If you were inclined, I would have liked to have heard the benefit of your collective experience with some other possibilities for further self-help and repair... i.e. "If it were my NAS, I might attempt a mount with these options: x, y, and z" or "You may want to explore the commands 'btrfs-zero-log' or 'btrfs rescue' or 'btrfsck --repair [--init-extent-tree]' or 'btrfs check --repair' but I, the forum and Netgear are not responsible for any loss or damage that may occur from the use of these commands..."  The suggestion for booting in read-only is a good one, and I may have completely overlooked that when I was exploring my rescue options.  I wound up mounting /data as read-only anyway in recovery for safety's sake.

 

Well, I wound up rambling a bit...  Thanks again for the assist.


 

Message 7 of 13
itachi2
Tutor

Re: PRO6 "Remove inactive volumes" after interrupted balance

Stephen,

 

Thanks for reading.  I wasn't necessarily talking about a literal flowchart, but more of a general branching process that one can use depending on the errors/problems and success or failure of each remediating step.  The problem-solving techniques that come from research, practice, and experience. 

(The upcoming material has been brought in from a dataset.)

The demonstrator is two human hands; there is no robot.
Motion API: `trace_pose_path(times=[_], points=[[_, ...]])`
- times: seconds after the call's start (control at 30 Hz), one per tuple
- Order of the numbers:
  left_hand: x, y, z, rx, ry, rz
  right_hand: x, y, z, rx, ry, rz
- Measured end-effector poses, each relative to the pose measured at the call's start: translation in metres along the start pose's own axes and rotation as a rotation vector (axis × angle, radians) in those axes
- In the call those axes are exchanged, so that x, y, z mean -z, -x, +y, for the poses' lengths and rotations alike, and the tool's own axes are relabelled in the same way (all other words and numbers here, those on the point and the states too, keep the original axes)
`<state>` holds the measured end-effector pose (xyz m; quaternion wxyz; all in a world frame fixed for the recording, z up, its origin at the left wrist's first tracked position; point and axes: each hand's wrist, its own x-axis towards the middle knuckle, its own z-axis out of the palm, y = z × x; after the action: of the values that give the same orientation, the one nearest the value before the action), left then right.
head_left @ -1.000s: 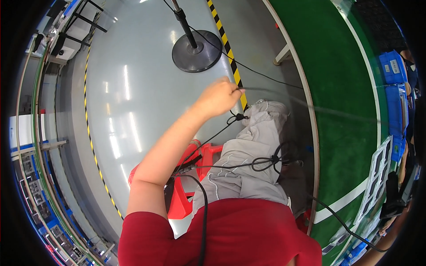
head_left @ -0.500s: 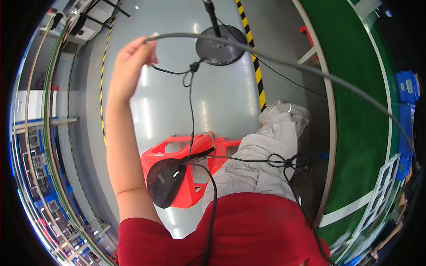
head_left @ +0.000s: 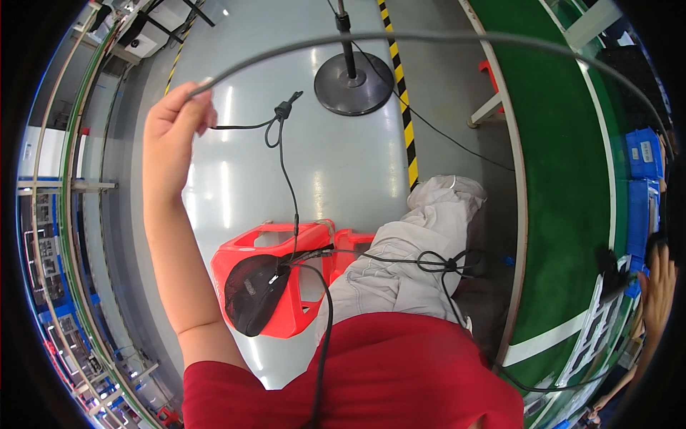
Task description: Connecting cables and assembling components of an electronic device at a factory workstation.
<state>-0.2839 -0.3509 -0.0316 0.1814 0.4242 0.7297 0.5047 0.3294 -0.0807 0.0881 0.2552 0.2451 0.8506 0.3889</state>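
Observation:
My left hand [head_left: 180,121] is raised at the upper left, with thumb and fingers closed on a thick grey cable [head_left: 400,36]. The cable arcs across the top of the view to the right rim. A thin black cord [head_left: 243,127] comes out below my left hand to a knot. At the far right rim is a hand [head_left: 659,289] that appears to be my right one, its fingers pointing upward. Its arm is largely cut off, and I cannot see whether it grips anything. Another thin black cord [head_left: 543,390] stretches toward that arm.
A black mesh pouch [head_left: 250,293] lies on a red plastic stool [head_left: 293,314] by my leg. Ahead stands a round black stand base [head_left: 354,84]. The green-topped bench [head_left: 564,179] runs along my right, with blue bins [head_left: 643,154] beyond. A shelving rack [head_left: 71,214] lines the left.
My left hand has moved left and slightly down with the cable. The cable's right part has risen. A hand has come into view at the right rim, and a cord now stretches toward it.

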Motion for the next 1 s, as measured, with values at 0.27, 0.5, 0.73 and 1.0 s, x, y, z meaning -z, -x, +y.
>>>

In any case, after I backed up most everything using a readonly mount and some Windows share destinations with CIFS, I decided to try a few commands to test.

 

btrfs check /dev/md/Data-0
btrfs check --repair /dev/md/Data-0
mount -t btrfs -o skip_balance /dev/md/Data-0 /mnt/data
btrfs balance cancel /mnt/data

The first "check" command is optional but I wanted to see the number and types of errors without committing changes.  Thankfully it seemed to be just one: "root 259 inode 1753733 errors 400, nbytes wrong" 

Relevant pages:

https://btrfs.wiki.kernel.org/index.php/Btrfsck

https://btrfs.wiki.kernel.org/index.php/Problem_FAQ (which says that "such errors should be fixable with 'btrfs check --repair'")

 

https://btrfs.wiki.kernel.org/index.php/Manpage/btrfs%285%29#MOUNT_OPTIONS

"Mount Options" directly above for the commands to mount without resuming the balance and to cancel the balance operation in progress.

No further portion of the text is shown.